- [What to work on] Go through the data that follows and restate each line exactly as it reads.
#### Data extract
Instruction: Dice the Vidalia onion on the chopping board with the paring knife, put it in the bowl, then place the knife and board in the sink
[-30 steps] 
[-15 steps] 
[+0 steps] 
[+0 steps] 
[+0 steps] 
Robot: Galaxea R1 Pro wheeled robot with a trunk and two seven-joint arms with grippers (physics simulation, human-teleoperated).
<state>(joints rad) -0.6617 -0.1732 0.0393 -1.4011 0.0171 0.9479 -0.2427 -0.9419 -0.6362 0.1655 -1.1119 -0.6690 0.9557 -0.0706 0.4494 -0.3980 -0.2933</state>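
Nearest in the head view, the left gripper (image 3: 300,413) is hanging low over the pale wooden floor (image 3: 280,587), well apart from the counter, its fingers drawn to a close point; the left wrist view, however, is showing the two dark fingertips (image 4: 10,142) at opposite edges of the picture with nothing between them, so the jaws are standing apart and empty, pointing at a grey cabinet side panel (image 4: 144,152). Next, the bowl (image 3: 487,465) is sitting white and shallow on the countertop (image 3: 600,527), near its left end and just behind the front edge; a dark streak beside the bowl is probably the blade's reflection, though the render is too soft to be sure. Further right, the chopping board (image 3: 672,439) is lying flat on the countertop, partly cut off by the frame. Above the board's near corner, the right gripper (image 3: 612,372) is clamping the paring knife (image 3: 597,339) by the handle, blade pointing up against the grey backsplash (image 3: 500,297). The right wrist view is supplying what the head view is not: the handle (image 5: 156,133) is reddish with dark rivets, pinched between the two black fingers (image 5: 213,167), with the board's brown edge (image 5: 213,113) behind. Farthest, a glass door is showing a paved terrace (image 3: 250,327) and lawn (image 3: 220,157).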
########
- [Solution for this task]
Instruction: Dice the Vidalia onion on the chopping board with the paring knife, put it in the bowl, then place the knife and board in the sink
[-30 steps] 
[-15 steps] 
[+0 steps] 
[+0 steps] 
[+0 steps] 
Robot: Galaxea R1 Pro wheeled robot with a trunk and two seven-joint arms with grippers (physics simulation, human-teleoperated).
<state>(joints rad) -0.6617 -0.1732 0.0393 -1.4011 0.0171 0.9479 -0.2427 -0.9419 -0.6362 0.1655 -1.1119 -0.6690 0.9557 -0.0706 0.4494 -0.3980 -0.2933</state>
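Nearest in the head view, the left gripper (image 3: 300,413) is hanging low over the pale wooden floor (image 3: 280,587), well apart from the counter, its fingers drawn to a close point; the left wrist view, however, is showing the two dark fingertips (image 4: 10,142) at opposite edges of the picture with nothing between them, so the jaws are standing apart and empty, pointing at a grey cabinet side panel (image 4: 144,152). Next, the bowl (image 3: 487,465) is sitting white and shallow on the countertop (image 3: 600,527), near its left end and just behind the front edge; a dark streak beside the bowl is probably the blade's reflection, though the render is too soft to be sure. Further right, the chopping board (image 3: 672,439) is lying flat on the countertop, partly cut off by the frame. Above the board's near corner, the right gripper (image 3: 612,372) is clamping the paring knife (image 3: 597,339) by the handle, blade pointing up against the grey backsplash (image 3: 500,297). The right wrist view is supplying what the head view is not: the handle (image 5: 156,133) is reddish with dark rivets, pinched between the two black fingers (image 5: 213,167), with the board's brown edge (image 5: 213,113) behind. Farthest, a glass door is showing a paved terrace (image 3: 250,327) and lawn (image 3: 220,157).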

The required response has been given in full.